Correct - the Hadoop parallelism is by event. We are working on adding support for you writing a custom enrichment as a packaged JVM jar (so you could write it in Java or Scala), but in the meantime, yes the JavaScript enrichment is the way to go.
If you’d rather not put the logic inside the JavaScript enrichment, in R79 you’ll be able to integrate an external service holding the logic, using the API Request Enrichment.
@alex, I was asking is it possible to do that in Rhino Javascript enricher Sorry, I shouldn’t use ‘enrichment’, I was talking about this particular javascript enricher.
I am pretty sure it’s possible to make an HTTP call from inside the JavaScript Enrichment - but if you can, it would be cleaner to handle the error in-band, just returning an error context which will be attached to the event for further processing downstream…
It means you can run and rerun the Snowplow enrichment process without causing side effects in other systems (in functional programming terms, pure versus impure function).

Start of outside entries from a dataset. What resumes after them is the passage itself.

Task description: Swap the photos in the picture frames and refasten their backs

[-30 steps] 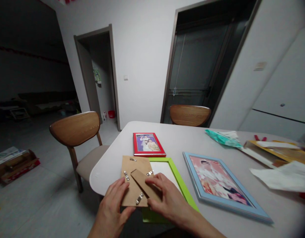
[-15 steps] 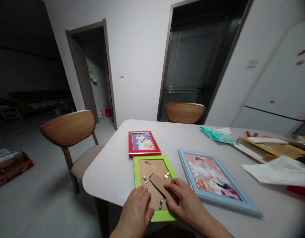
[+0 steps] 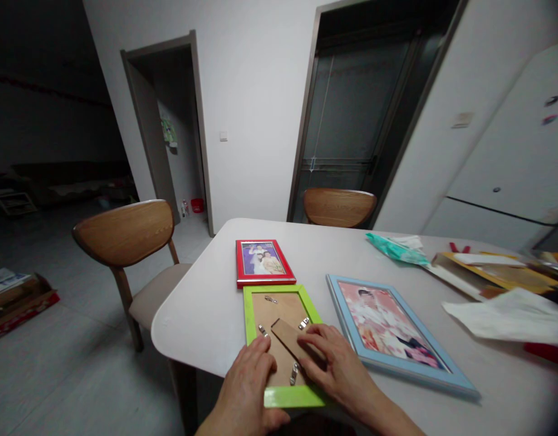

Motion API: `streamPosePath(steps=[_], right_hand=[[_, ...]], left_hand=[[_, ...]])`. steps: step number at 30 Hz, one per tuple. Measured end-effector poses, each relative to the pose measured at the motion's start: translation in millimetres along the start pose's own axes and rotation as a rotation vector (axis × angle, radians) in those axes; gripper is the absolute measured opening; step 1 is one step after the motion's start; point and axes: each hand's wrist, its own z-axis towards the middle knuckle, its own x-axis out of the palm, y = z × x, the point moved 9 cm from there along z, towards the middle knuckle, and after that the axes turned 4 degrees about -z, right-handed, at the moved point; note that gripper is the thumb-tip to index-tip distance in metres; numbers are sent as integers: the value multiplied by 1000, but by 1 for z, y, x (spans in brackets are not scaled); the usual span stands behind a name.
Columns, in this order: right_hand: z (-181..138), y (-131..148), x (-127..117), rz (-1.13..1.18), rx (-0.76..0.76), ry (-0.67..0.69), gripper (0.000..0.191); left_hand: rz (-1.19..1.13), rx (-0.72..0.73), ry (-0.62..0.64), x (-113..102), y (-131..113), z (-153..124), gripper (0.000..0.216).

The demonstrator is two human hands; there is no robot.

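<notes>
A light green picture frame (image 3: 288, 396) lies face down at the table's near edge, its brown backing board (image 3: 282, 306) upward. Small metal clips sit around the board, and a brown stand leg (image 3: 290, 340) slants across it. My left hand (image 3: 247, 378) grips the lower left side, fingertips at the left clip (image 3: 262, 330) and thumb by the bottom edge. On the lower right, my right hand (image 3: 338, 366) holds the frame, its fingers bent over the stand leg and partly hiding it.
A red picture frame (image 3: 266, 280) lies just beyond the green one. To the right is a larger light blue frame (image 3: 419, 376). Teal packaging (image 3: 397, 249), a white paper sheet (image 3: 510, 315) and yellow envelopes (image 3: 510, 272) lie farther right. Wooden chairs (image 3: 129, 233) stand around the table.
My left fingers have moved slightly up to the left clip, which now sits at a different angle. The left thumb has shifted down to the bottom edge. My right hand stays nearly in place.
</notes>
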Motion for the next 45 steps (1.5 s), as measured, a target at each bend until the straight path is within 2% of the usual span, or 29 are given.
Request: streamPosePath(steps=[4, 13, 23, 27, 33, 40, 45], right_hand=[[3, -14, -3, 54, 83, -97, 28], [2, -22, -1, 195, 171, -140, 28], [2, -25, 5, 85, 79, -98, 27], [12, -25, 5, -39, 85, -68, 27], [25, -19, 4, -162, 62, -16, 24], [32, -23, 8, -128, 52, 51, 18], [32, -26, 9, -87, 71, 42, 17]], left_hand=[[-60, 48, -48, -1, 0, -5, 38], [-136, 10, -75, -25, -5, -12, 34], [-78, -7, -23, -17, -5, -6, 38], [-35, 19, 19, -20, -10, -2, 34], [-25, 20, 16, -16, -7, -2, 29], [-11, -12, -9, -15, -5, -5, 31], [-15, -15, -14, -17, -7, -7, 33]])
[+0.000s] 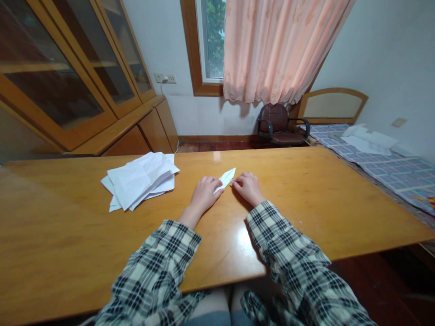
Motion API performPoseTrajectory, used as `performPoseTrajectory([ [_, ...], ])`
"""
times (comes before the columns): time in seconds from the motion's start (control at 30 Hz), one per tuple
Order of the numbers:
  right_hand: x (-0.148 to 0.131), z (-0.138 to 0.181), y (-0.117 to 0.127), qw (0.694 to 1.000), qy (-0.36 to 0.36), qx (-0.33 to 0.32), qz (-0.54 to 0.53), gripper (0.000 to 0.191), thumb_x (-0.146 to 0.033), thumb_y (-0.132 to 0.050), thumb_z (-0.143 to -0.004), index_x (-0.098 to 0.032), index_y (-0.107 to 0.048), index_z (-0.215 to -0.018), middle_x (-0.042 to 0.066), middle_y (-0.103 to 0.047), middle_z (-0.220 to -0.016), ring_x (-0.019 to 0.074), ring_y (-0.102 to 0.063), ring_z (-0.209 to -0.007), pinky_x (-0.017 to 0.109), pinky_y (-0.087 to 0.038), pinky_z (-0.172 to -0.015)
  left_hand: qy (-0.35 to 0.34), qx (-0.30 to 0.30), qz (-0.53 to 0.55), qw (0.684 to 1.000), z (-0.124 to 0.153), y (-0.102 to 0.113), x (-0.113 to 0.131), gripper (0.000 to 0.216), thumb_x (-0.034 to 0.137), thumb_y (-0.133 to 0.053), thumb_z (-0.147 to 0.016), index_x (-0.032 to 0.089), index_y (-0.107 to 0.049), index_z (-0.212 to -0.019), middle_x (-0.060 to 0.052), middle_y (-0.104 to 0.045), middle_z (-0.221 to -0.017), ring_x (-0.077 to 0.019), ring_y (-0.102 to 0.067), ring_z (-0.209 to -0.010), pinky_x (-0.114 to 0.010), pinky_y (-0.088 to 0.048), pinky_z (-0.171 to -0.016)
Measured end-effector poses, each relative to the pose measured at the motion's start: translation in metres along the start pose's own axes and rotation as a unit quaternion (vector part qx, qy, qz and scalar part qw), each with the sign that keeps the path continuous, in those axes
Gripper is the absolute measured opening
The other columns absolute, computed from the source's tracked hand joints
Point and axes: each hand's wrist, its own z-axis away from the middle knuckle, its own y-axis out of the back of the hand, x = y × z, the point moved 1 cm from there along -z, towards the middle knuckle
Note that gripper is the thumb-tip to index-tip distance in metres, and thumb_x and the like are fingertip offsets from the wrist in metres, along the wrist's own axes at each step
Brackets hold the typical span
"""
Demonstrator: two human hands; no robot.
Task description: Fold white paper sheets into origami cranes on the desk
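Observation:
A small piece of white paper (228, 177), folded to a narrow pointed shape, lies slantwise on the wooden table with its tip to the upper right. My left hand (205, 190) grips its lower left end between thumb and fingers. Just right of the paper is my right hand (248, 187), fingers curled and thumb drawn in to the fingertips. Those fingertips are close to the paper's right edge; whether they pinch a bit of it is too small to see. Left of my left hand rests a loose stack of creased white paper sheets (141, 179).
The wooden table (84, 253) spans the view, its front edge at my lap. Beyond it stand a glass-door cabinet (112, 108) at left and a dark armchair (277, 124) below a pink curtain (272, 50). A bed (377, 165) with papers on it is at right.

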Motion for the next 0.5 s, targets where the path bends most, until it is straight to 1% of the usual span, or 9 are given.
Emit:
performPoseTrajectory([
  [0.13, -0.003, 0.001, -0.002, 1.0, 0.001, -0.017, -0.006, 0.024, -0.037, -0.055, -0.09, -0.022, -0.074, -0.089, 0.008, -0.063, -0.09, 0.0222, -0.05, -0.092, 0.034, -0.033, -0.08, -0.011, 0.001, 0.026, 1.0, 0.0, -0.003, 0.004, 0.024, 0.038, -0.055, -0.088, 0.021, -0.067, -0.101, -0.007, -0.062, -0.1, -0.0239, -0.054, -0.097, -0.036, -0.044, -0.088],
  [0.27, -0.006, 0.002, -0.004, 0.999, -0.022, -0.019, -0.021, 0.026, -0.041, -0.055, -0.09, -0.022, -0.073, -0.091, 0.008, -0.064, -0.094, 0.0222, -0.051, -0.094, 0.033, -0.032, -0.081, -0.02, -0.001, 0.074, 0.997, -0.002, -0.007, 0.008, 0.02, 0.028, -0.05, -0.091, 0.02, -0.068, -0.097, -0.007, -0.065, -0.097, -0.0227, -0.057, -0.095, -0.036, -0.045, -0.087],
  [0.37, -0.007, 0.002, -0.005, 0.999, -0.037, -0.018, -0.028, 0.026, -0.042, -0.057, -0.089, -0.021, -0.072, -0.093, 0.008, -0.063, -0.096, 0.0227, -0.05, -0.095, 0.033, -0.032, -0.081, -0.001, 0.002, 0.118, 0.993, -0.004, -0.011, 0.006, 0.018, 0.022, -0.05, -0.089, 0.02, -0.065, -0.101, -0.006, -0.068, -0.094, -0.0219, -0.06, -0.091, -0.035, -0.047, -0.084],
  [0.5, -0.008, 0.002, -0.008, 0.998, -0.048, -0.013, -0.043, 0.025, -0.042, -0.06, -0.087, -0.02, -0.07, -0.092, 0.008, -0.063, -0.095, 0.0232, -0.049, -0.095, 0.034, -0.031, -0.08, 0.034, 0.017, 0.185, 0.982, -0.005, -0.015, 0.001, 0.023, 0.016, -0.052, -0.086, 0.019, -0.059, -0.108, -0.005, -0.067, -0.091, -0.0188, -0.062, -0.086, -0.031, -0.05, -0.08],
])
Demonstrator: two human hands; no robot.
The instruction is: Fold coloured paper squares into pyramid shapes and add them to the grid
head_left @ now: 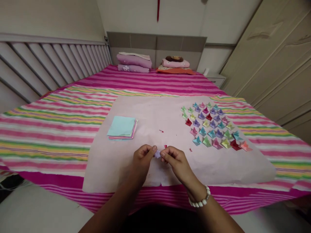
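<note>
My left hand (143, 156) and my right hand (174, 158) meet over a large pale pink sheet (155, 113) spread on a striped bed. Both pinch a small lilac folded paper piece (157, 154) between their fingertips. A white bead bracelet (201, 199) circles my right wrist. To the left lies a stack of square coloured papers (122, 127) with a light blue sheet on top. To the right, several small folded paper shapes (212, 125) in many colours stand in rows on the sheet.
Tiny red paper scraps (161, 131) lie near my hands. The bedspread (73, 106) has pink, green and yellow stripes. Folded pink bedding (134, 62) and a pillow (175, 63) sit at the headboard. A slatted rail (48, 61) runs along the left; wardrobe doors (274, 55) stand right.
</note>
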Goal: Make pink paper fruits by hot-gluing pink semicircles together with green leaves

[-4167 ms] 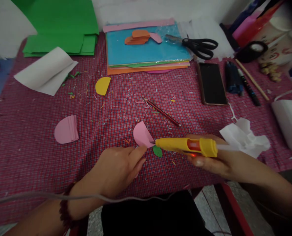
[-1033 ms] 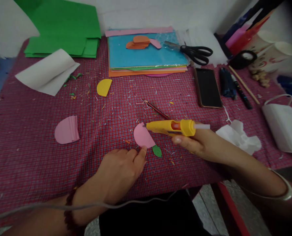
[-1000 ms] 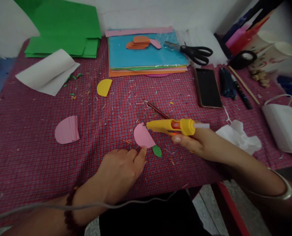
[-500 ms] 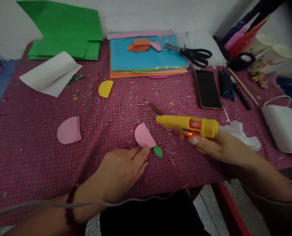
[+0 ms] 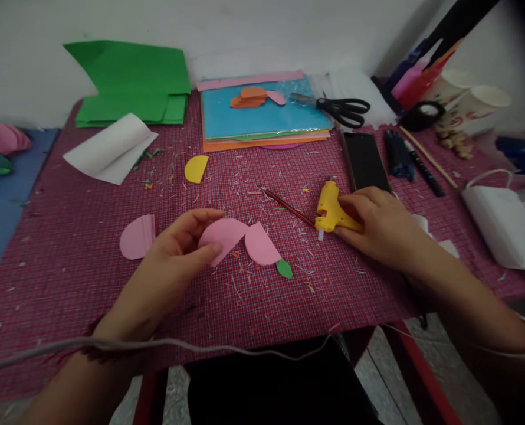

The whole our idea is to avoid any errors if possible and make sure it goes to the end of pipeline. We plan to achieve this goal by just normalizing incoming data (like if we got string field, but we expect integer here, we just ‘fix it here’, convert into right type and log it (We keep logs in ElasticSearch BTW). By analyzing logs we can fix problems on our code. There could be many situations (especially in early stage of developing our analytics) when just adding new field for self-describing events and contexts could lead whole data moved to bad bucket which is really not good for us.